(Source material Opens)

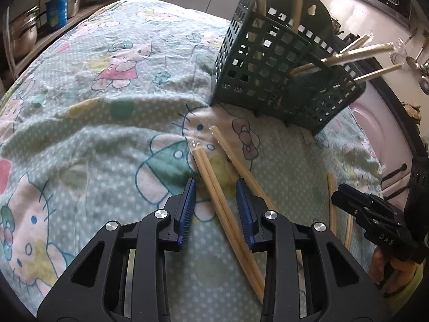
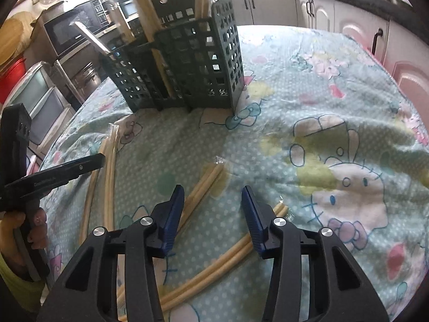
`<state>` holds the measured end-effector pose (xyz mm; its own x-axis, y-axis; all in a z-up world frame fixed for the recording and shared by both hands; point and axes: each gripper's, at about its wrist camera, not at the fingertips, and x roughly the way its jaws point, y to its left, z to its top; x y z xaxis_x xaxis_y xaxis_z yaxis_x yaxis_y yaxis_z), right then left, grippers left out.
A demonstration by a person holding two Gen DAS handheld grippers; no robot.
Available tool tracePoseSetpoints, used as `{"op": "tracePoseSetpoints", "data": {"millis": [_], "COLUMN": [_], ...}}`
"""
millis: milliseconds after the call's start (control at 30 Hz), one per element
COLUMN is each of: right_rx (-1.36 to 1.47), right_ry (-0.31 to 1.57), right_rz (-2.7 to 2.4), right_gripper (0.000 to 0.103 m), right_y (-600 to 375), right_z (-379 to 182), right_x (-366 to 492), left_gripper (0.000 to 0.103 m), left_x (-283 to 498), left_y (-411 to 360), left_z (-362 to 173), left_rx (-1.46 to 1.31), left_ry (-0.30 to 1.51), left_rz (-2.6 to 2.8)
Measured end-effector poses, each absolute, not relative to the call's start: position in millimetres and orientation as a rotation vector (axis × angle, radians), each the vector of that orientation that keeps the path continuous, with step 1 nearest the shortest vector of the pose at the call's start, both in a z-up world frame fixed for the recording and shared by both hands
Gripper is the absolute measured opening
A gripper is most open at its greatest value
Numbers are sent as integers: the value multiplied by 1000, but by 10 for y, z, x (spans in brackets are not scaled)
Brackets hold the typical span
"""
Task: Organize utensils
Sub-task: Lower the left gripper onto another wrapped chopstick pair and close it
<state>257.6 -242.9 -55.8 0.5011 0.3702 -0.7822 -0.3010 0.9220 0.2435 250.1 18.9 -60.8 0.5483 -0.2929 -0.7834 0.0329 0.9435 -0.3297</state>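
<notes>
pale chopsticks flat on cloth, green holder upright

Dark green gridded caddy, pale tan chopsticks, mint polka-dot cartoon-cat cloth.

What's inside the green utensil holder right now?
The green utensil holder has wrapped chopsticks standing in its tall section and leaning out of the lower ones. Their lower ends show only partly through the lattice, so I can't count them or see the bottom.
</notes>
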Motion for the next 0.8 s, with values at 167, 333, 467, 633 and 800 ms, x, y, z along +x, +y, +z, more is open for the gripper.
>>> {"op": "tracePoseSetpoints", "data": {"millis": [167,333,467,633,800], "right_rx": [66,23,3,15,23], "right_ry": [966,956,953,944,909], "right_rz": [405,389,384,403,463], "right_gripper": [41,32,19,12,10], "right_y": [-2375,-2292,-2238,-2184,-2104], "right_z": [-567,-573,-569,-513,-366], "right_x": [2664,2741,2799,2823,2773], "left_gripper": [24,24,24,22,12], "left_x": [2582,2649,2695,2737,2775], "left_y": [193,211,224,235,274], "left_z": [-603,-598,-600,-596,-605], "left_rx": [-298,-309,-311,-306,-302], "left_ry": [971,970,968,969,968], "left_rz": [-189,-182,-179,-174,-156]}}
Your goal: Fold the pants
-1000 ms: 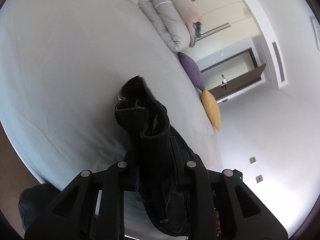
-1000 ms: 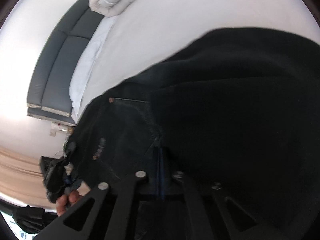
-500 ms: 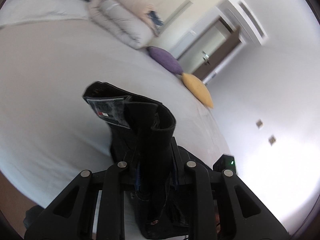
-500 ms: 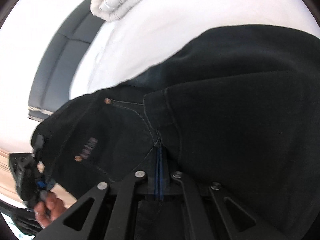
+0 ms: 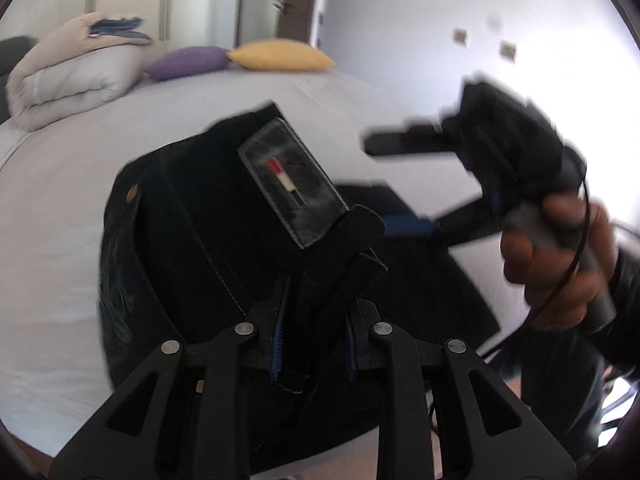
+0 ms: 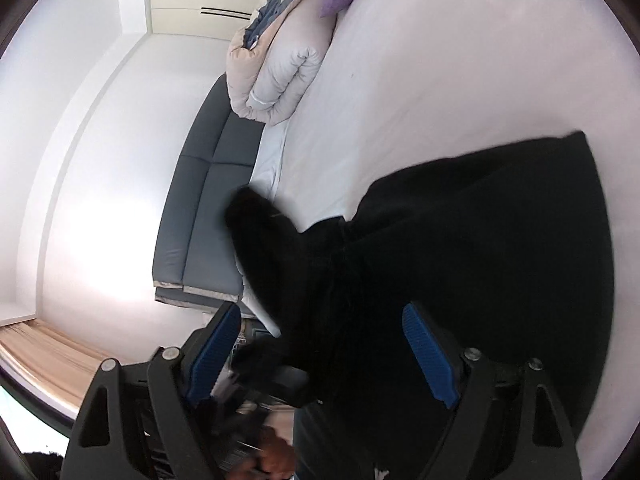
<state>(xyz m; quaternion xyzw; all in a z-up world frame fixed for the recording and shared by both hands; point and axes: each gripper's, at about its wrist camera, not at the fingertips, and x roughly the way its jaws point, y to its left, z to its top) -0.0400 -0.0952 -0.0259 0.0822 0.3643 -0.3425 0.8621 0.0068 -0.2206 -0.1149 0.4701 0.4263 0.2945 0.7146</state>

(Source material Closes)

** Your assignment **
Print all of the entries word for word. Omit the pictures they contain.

** Reply to the task **
`<state>` holds the measured end-effector pose (xyz mm; its own x-axis, y-axis; all in a z-up world frame fixed for the recording and shared by both hands; point and axes: each gripper's, at about its wrist camera, not at the fingertips, and x roughly the way its jaws point, y to its left, z to its top; x y z xaxis_x xaxis_y xaxis_z yaxis_x yaxis_y yaxis_z), right then left, grippers left out.
A demonstration by a person holding two Gen DAS handheld grippers; no robot.
Available tool tracePoseSetpoints, used as `{"op": "tracePoseSetpoints", "data": {"millis": [_], "COLUMN": [_], ...}}`
"""
millis: milliseconds after the call's start (control at 30 Hz), one per element
COLUMN is each of: right_rx (-1.36 to 1.47), right_ry (-0.31 to 1.57), right_rz (-2.7 to 2.4), right_gripper (0.000 to 0.103 m), right_y (-600 to 375), right_z (-379 to 182), right_x (-366 to 492), left_gripper (0.000 to 0.103 m), left_x (-283 to 498), left_y (-411 to 360), left_z (-362 to 173), left_rx (-1.46 to 1.31), left_ry (-0.30 to 1.51), left_rz (-2.6 to 2.8)
Measured end-effector poses, each absolute, not relative to the call's start: position in millimetres and orientation as a rotation vector (axis × angle, radians), each the vector of that orientation that keeps the path continuous, with step 1 nearest the shortest vector of the pose at the call's start, both in a z-up world frame fixed for the recording and shared by both hands
Gripper is the absolute measured opening
A gripper is most open at its greatest value
Numbers are sent as integers: the value multiplied by 1000, but by 10 for y, z, x (spans in brackets are not scaled)
Brackets hold the typical span
"""
Task: Organize utensils
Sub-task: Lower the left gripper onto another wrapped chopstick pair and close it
<state>257.6 -242.9 -55.8 0.5011 0.3702 -0.7822 -0.3010 0.9220 0.2435 250.1 18.9 -60.8 0.5483 -0.2929 -0.7834 0.0329 0.9435 -0.3297</state>
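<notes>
pale chopsticks flat on cloth, green holder upright

Dark green gridded caddy, pale tan chopsticks, mint polka-dot cartoon-cat cloth.

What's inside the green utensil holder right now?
The green utensil holder has wrapped chopsticks standing in its tall section and leaning out of the lower ones. Their lower ends show only partly through the lattice, so I can't count them or see the bottom.
</notes>
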Motion for the next 0.8 s, with values at 167, 333, 467, 633 and 800 ms, x, y, z along +x, +y, +z, more is open for the gripper.
>>> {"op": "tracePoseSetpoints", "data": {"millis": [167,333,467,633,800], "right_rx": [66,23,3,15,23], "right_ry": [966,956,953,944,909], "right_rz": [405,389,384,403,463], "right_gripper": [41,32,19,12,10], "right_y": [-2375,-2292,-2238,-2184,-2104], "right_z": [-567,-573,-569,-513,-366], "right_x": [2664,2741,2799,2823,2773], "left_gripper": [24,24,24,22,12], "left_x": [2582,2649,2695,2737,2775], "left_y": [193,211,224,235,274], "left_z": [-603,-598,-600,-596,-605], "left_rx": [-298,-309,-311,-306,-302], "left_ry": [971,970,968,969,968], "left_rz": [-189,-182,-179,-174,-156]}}
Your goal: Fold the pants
-1000 ms: 
-1000 ms: 
-500 ms: 
-500 ms: 
+0 ms: 
+0 ms: 
<state>(xyz m; quaternion xyzw; all in a z-up world frame fixed for the recording and shared by both hands; point and axes: each gripper's, at about its wrist camera, not at the fingertips, and x roughly the way its jaws point, y to its left, z to its top) -0.0400 -0.0952 -0.0259 0.0822 0.3643 -0.3425 0.8621 0.0068 -0.2206 -0.1149 0.4701 0.4263 0.2945 0.7146</state>

No more output is expected.